§ WORK TASK:
Leaving the images aside, transcribe all the data below exactly.

§ RECORDED INFORMATION:
----------

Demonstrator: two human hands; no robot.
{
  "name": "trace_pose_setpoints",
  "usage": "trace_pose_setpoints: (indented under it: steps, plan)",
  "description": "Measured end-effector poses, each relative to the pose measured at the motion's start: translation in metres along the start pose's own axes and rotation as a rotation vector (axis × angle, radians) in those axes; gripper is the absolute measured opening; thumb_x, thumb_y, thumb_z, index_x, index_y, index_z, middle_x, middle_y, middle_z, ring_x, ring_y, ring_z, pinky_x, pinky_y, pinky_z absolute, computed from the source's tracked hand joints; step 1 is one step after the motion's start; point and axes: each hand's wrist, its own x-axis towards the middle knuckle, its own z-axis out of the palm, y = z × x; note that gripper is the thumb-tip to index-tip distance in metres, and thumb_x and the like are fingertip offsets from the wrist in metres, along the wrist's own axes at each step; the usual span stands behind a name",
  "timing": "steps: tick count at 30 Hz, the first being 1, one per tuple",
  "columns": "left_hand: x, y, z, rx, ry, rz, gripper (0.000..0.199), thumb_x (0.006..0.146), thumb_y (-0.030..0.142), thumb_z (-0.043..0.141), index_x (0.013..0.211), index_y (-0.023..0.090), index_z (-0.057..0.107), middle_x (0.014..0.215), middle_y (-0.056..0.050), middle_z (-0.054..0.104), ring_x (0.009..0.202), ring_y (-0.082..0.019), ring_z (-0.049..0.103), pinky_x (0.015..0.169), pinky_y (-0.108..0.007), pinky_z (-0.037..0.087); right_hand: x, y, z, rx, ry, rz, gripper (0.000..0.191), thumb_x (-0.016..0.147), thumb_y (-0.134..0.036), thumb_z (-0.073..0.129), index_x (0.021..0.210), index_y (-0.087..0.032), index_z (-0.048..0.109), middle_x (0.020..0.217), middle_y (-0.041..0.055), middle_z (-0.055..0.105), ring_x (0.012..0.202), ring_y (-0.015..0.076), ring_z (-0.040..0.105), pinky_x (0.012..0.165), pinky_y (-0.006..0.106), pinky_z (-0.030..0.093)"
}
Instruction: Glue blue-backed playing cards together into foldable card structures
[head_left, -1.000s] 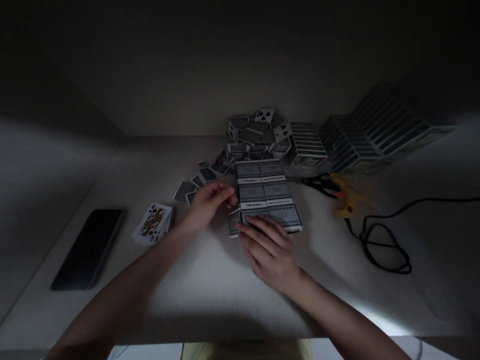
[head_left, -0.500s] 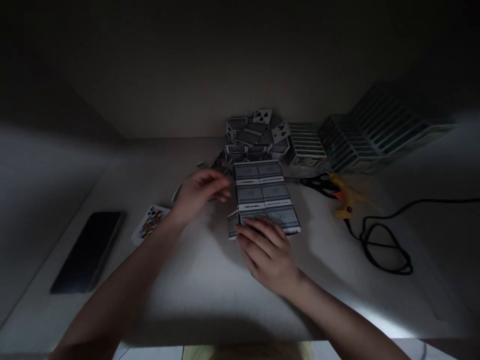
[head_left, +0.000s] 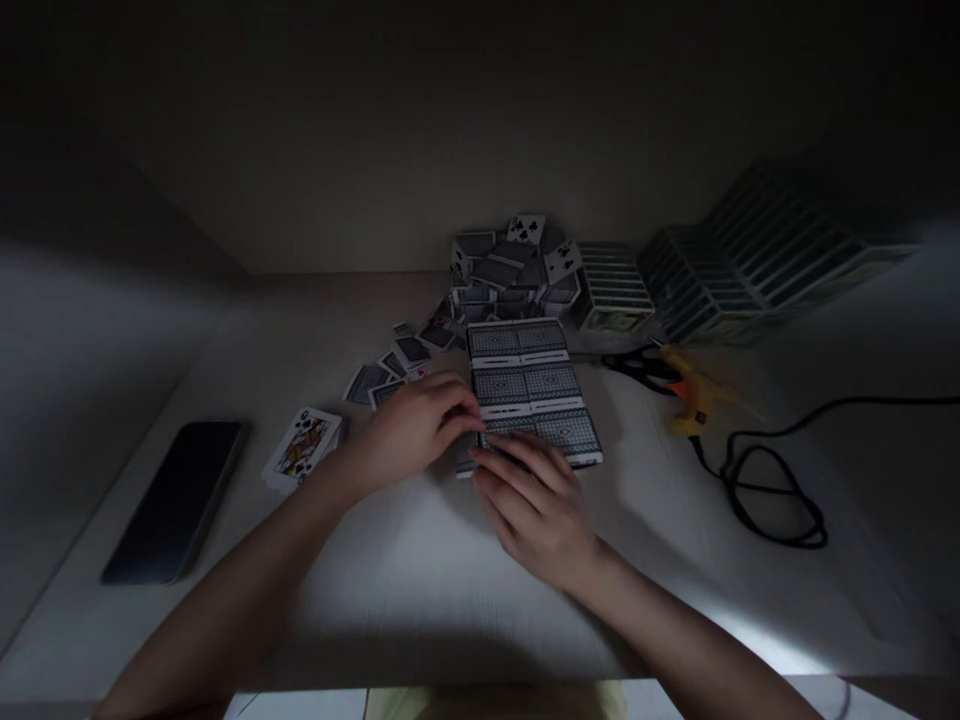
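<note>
A panel built of playing cards (head_left: 551, 382), with patterned backs facing up, lies in the middle of the table. My left hand (head_left: 424, 425) is closed in a pinch, its fingertips at the panel's left edge near the lower corner; what lies between them is hidden. My right hand (head_left: 534, 510) rests over the near edge, fingers together and gripping the lower left part of the panel. A narrow card piece (head_left: 464, 466) shows at that corner, partly under my hands. Loose face-down cards (head_left: 366, 382) lie beyond my left wrist.
A queen of clubs (head_left: 304, 445) tops a small card pile by a black phone (head_left: 176, 503). Behind the panel sits a heap of cards (head_left: 499, 265). Slatted card structures (head_left: 615, 285), black-handled scissors (head_left: 641, 370), a yellow glue gun (head_left: 694, 392) and its cord (head_left: 739, 485) are to the right.
My left hand has moved right and toward me, from beside the panel to its lower left edge. Cards it covered now show. My right hand stays in place.
</note>
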Motion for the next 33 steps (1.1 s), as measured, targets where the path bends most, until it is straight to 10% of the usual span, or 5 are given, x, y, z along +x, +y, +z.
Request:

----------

§ RESULT OF THIS EXERCISE:
Demonstrator: two human hands; no robot.
{
  "name": "trace_pose_setpoints",
  "usage": "trace_pose_setpoints: (indented under it: steps, plan)",
  "description": "Measured end-effector poses, each relative to the pose measured at the motion's start: translation in metres along the start pose's own axes and rotation as a rotation vector (axis × angle, radians) in those axes; gripper is the absolute measured opening; thumb_x, thumb_y, thumb_z, index_x, index_y, index_z, middle_x, middle_y, middle_z, ring_x, ring_y, ring_z, pinky_x, pinky_y, pinky_z absolute, computed from the source's tracked hand joints; step 1 is one step after the motion's start; point and axes: each hand's wrist, its own x-axis towards the middle knuckle, its own z-axis out of the palm, y = z × x; note that gripper is the thumb-tip to index-tip distance in metres, and thumb_x and the like are fingertip offsets from the wrist in metres, along the wrist's own axes at each step; the usual span stands behind a name",
  "timing": "steps: tick count at 30 Hz, the first being 1, one per tuple",
  "columns": "left_hand: x, y, z, rx, ry, rz, gripper (0.000..0.199), thumb_x (0.006..0.146), thumb_y (-0.030..0.142), thumb_z (-0.043..0.141), index_x (0.013..0.211), index_y (-0.023..0.090), index_z (-0.057..0.107), middle_x (0.014..0.215), middle_y (-0.056..0.050), middle_z (-0.054..0.104), ring_x (0.009..0.202), ring_y (-0.082..0.019), ring_z (-0.049..0.103), pinky_x (0.015..0.169), pinky_y (-0.108..0.007), pinky_z (-0.037..0.087); right_hand: x, y, z, rx, ry, rz, gripper (0.000..0.191), thumb_x (-0.016..0.147), thumb_y (-0.134..0.036), thumb_z (-0.073..0.129), index_x (0.021..0.210), index_y (-0.087..0.032), index_z (-0.048..0.109), middle_x (0.020..0.217), middle_y (-0.041..0.055), middle_z (-0.055..0.105), ring_x (0.012..0.202), ring_y (-0.015..0.076), ring_z (-0.040..0.105), pinky_x (0.012..0.165), pinky_y (-0.006..0.106), pinky_z (-0.030..0.093)"
}
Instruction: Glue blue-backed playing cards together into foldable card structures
[head_left, -1.000s] 
[head_left, -0.500s] 
[head_left, +0.000s] 
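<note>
A panel built of playing cards (head_left: 551, 382), with patterned backs facing up, lies in the middle of the table. My left hand (head_left: 424, 425) is closed in a pinch, its fingertips at the panel's left edge near the lower corner; what lies between them is hidden. My right hand (head_left: 534, 510) rests over the near edge, fingers together and gripping the lower left part of the panel. A narrow card piece (head_left: 464, 466) shows at that corner, partly under my hands. Loose face-down cards (head_left: 366, 382) lie beyond my left wrist.
A queen of clubs (head_left: 304, 445) tops a small card pile by a black phone (head_left: 176, 503). Behind the panel sits a heap of cards (head_left: 499, 265). Slatted card structures (head_left: 615, 285), black-handled scissors (head_left: 641, 370), a yellow glue gun (head_left: 694, 392) and its cord (head_left: 739, 485) are to the right.
My left hand has moved right and toward me, from beside the panel to its lower left edge. Cards it covered now show. My right hand stays in place.
</note>
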Motion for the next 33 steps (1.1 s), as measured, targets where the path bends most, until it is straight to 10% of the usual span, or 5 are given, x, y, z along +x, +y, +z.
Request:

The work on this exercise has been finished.